Provided data:
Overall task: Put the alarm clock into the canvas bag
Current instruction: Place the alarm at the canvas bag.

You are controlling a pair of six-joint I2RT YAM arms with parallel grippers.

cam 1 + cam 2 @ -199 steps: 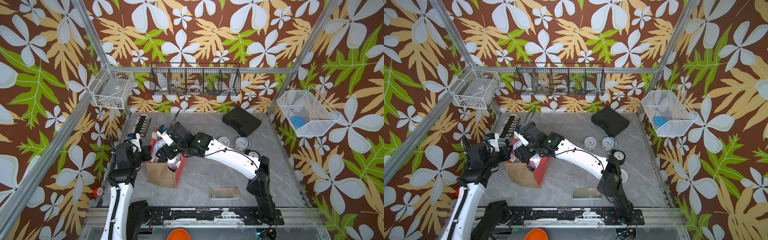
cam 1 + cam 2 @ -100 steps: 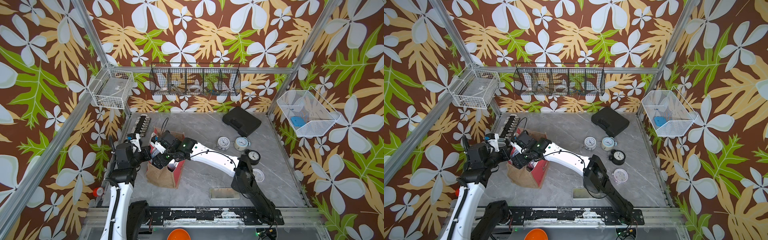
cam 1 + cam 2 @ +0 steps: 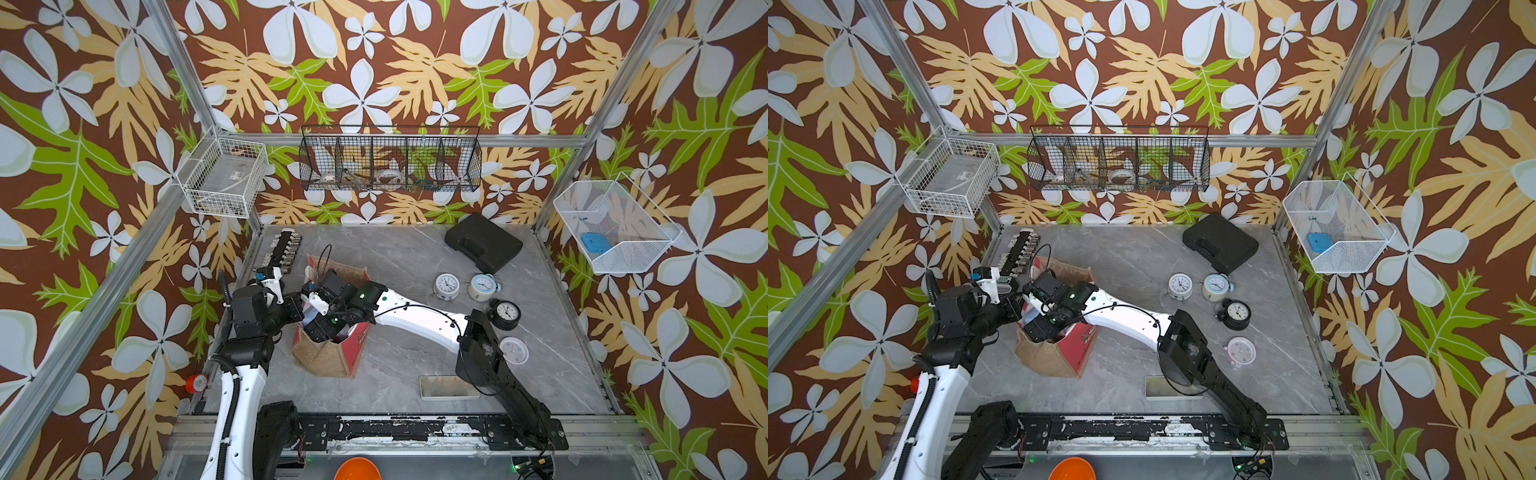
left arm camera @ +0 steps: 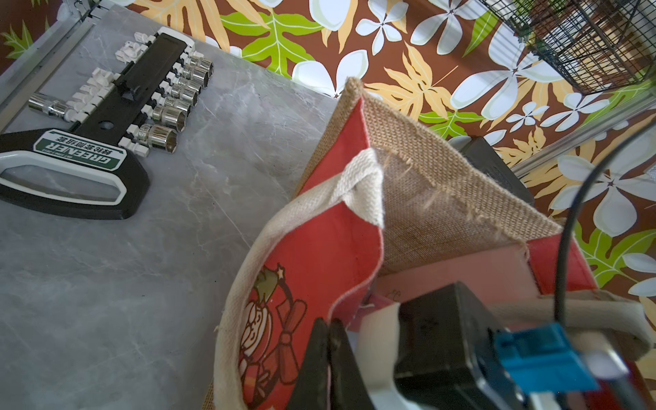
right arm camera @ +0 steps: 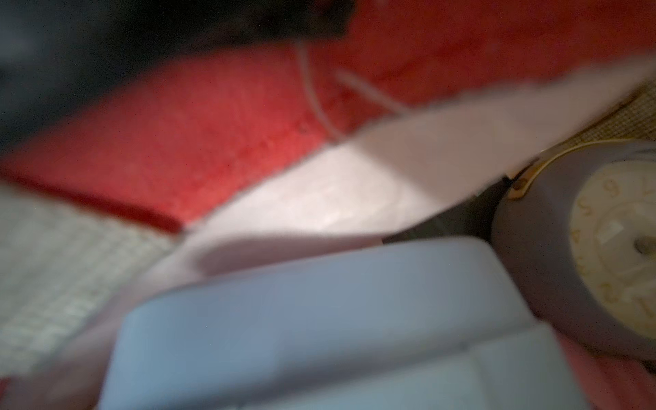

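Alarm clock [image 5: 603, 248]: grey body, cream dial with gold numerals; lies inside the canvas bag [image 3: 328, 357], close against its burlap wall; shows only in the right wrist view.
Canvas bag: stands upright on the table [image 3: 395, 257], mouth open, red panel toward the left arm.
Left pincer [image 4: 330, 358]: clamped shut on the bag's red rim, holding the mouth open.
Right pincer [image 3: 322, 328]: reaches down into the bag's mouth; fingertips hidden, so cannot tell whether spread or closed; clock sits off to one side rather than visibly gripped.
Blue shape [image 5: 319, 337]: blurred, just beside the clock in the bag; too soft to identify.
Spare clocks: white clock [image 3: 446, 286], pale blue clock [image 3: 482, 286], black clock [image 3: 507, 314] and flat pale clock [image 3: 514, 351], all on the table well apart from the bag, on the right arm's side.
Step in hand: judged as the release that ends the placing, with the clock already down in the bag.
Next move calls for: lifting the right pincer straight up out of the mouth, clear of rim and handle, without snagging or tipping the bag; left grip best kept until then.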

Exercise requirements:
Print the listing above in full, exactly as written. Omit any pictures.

Result:
Overall task: Put the alarm clock into the canvas bag
Current instruction: Place the alarm at the canvas bag.

You are controlling a pair of six-joint I2RT YAM arms with parallel grippers.

cam 1 + cam 2 @ -199 steps: 
cam 1 + cam 2 @ -100 steps: 
cam 1 + cam 2 @ +0 steps: 
left arm camera @ +0 steps: 
right arm camera @ +0 steps: 

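Alarm clock [image 5: 603, 248]: grey body, cream dial with gold numerals; lies inside the canvas bag [image 3: 328, 357], close against its burlap wall; shows only in the right wrist view.
Canvas bag: stands upright on the table [image 3: 395, 257], mouth open, red panel toward the left arm.
Left pincer [image 4: 330, 358]: clamped shut on the bag's red rim, holding the mouth open.
Right pincer [image 3: 322, 328]: reaches down into the bag's mouth; fingertips hidden, so cannot tell whether spread or closed; clock sits off to one side rather than visibly gripped.
Blue shape [image 5: 319, 337]: blurred, just beside the clock in the bag; too soft to identify.
Spare clocks: white clock [image 3: 446, 286], pale blue clock [image 3: 482, 286], black clock [image 3: 507, 314] and flat pale clock [image 3: 514, 351], all on the table well apart from the bag, on the right arm's side.
Step in hand: judged as the release that ends the placing, with the clock already down in the bag.
Next move calls for: lifting the right pincer straight up out of the mouth, clear of rim and handle, without snagging or tipping the bag; left grip best kept until then.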

Work on the answer is now done.